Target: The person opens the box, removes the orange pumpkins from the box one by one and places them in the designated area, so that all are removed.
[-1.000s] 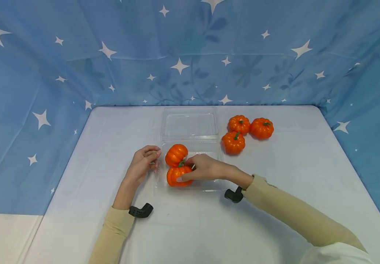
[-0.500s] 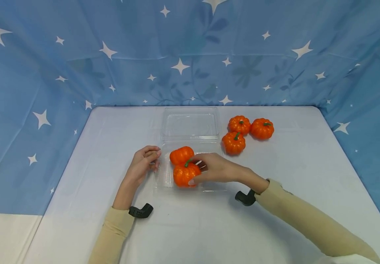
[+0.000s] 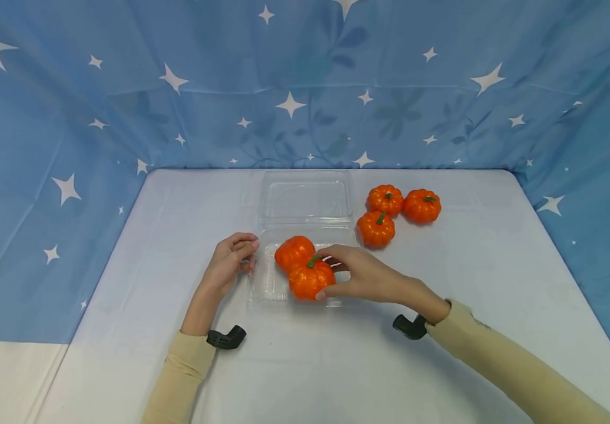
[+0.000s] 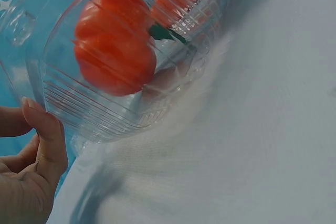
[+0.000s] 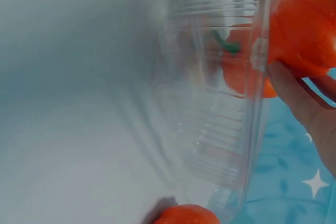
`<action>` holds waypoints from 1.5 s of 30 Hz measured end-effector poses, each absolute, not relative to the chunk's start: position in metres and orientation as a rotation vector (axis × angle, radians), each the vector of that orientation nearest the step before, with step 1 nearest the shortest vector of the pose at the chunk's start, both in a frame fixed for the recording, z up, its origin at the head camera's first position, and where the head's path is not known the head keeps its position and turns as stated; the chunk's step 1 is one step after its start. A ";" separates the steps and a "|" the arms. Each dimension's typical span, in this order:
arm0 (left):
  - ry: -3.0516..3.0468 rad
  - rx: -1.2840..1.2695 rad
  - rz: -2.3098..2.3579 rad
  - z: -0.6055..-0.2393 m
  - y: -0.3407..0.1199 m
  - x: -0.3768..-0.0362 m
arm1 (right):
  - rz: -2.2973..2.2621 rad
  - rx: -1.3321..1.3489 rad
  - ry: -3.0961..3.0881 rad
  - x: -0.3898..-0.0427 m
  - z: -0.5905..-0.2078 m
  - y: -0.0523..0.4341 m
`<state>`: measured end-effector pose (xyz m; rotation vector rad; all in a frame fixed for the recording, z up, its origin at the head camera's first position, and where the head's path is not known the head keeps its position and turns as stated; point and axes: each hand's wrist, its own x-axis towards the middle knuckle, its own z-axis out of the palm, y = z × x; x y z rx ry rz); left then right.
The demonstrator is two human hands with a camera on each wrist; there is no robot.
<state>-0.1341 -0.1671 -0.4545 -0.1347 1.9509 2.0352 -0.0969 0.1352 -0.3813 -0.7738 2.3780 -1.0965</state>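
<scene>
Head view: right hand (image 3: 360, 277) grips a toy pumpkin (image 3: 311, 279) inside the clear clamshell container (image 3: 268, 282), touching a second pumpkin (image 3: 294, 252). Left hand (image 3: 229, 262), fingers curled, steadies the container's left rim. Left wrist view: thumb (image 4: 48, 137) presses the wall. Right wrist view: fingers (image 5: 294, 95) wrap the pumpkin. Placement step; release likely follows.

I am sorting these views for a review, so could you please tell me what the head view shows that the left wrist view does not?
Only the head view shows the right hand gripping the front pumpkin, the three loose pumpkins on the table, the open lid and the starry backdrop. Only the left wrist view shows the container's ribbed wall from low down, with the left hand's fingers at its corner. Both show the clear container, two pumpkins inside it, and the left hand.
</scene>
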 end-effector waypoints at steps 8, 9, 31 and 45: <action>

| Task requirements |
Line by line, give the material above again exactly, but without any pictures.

| Answer box |
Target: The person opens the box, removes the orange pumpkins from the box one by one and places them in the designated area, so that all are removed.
[-1.000s] 
[-0.500s] 
[+0.000s] 
[+0.000s] 
[+0.000s] 
`<action>` holds waypoints from 1.5 s of 30 Hz measured end-effector poses, each absolute, not relative to the chunk's start: position in metres and orientation as a rotation vector (axis × angle, radians), each the vector of that orientation nearest the step before, with step 1 nearest the shortest vector of the pose at the chunk's start, both in a frame fixed for the recording, z up, its origin at the head camera's first position, and where the head's path is not known the head keeps its position and turns as stated; the chunk's step 1 is one step after its start. A ";" separates the steps and a "|" the arms. Each dimension's typical span, in this order:
arm0 (left):
  - ry: -3.0516..3.0468 rad
  - rx: -1.2840..1.2695 rad
  - rz: -2.3098..2.3579 rad
  - z: -0.6055..-0.2393 m
  - y: -0.3407..0.1199 m
  - x: -0.3768..-0.0362 m
arm1 (right):
  - rz: -2.2973..2.2621 rad
  - rx: -1.3321..1.3489 rad
  - ry: -3.0961..3.0881 rad
  - x: -0.3898..-0.0427 m
  - z: -0.5905..-0.2078 m
  - y: -0.0523..0.4341 m
`<state>`: measured end-effector pose (xyz m; rotation vector rad; all in a frame fixed for the recording, z up, its origin at the head camera's first position, and where the head's path is not known the head keeps its position and turns as stated; point and axes: each hand's wrist, its own x-axis towards the middle knuckle, its own z-axis out of the palm, y = z × x; x y z rx ry rz); left then right.
The demonstrator is two human hands with a camera on each wrist; there is no robot.
<state>-0.1341 -0.1671 -0.4545 -0.1347 1.9509 2.0352 -0.0969 0.1352 -0.3813 -0.7738 2.3780 -1.0965</state>
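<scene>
Head view: right hand (image 3: 360, 277) grips a toy pumpkin (image 3: 311, 279) inside the clear clamshell container (image 3: 268, 282), touching a second pumpkin (image 3: 294, 252). Left hand (image 3: 229, 262), fingers curled, steadies the container's left rim. Left wrist view: thumb (image 4: 48, 137) presses the wall. Right wrist view: fingers (image 5: 294, 95) wrap the pumpkin. Placement step; release likely follows.

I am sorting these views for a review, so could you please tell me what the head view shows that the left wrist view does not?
Only the head view shows the right hand gripping the front pumpkin, the three loose pumpkins on the table, the open lid and the starry backdrop. Only the left wrist view shows the container's ribbed wall from low down, with the left hand's fingers at its corner. Both show the clear container, two pumpkins inside it, and the left hand.
</scene>
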 end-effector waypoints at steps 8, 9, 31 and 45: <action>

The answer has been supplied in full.